» **YOUR GOAL**: Copy the lines below as they are; omit the images they contain.

++++ DATASET EXTRACT

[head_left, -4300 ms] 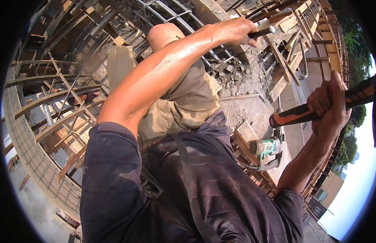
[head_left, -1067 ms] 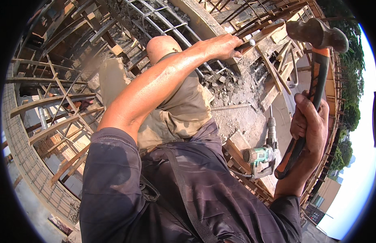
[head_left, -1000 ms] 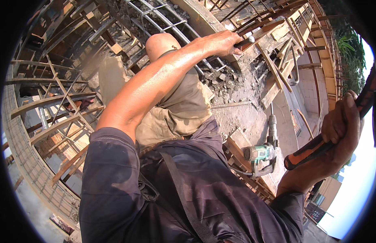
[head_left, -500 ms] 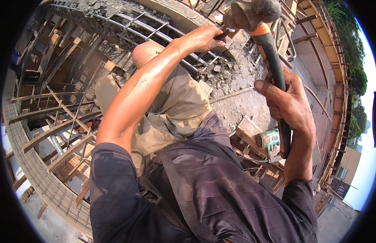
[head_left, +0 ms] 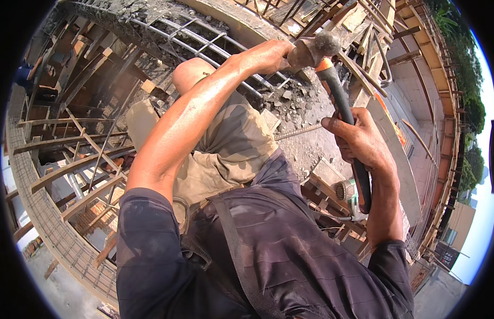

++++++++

» **ANSWER BELOW**:
[head_left, -4300 ms] 
[head_left, -1067 ms] 
[head_left, -1000 ms] 
[head_left, -500 ms] 
[head_left, +0 ms] 

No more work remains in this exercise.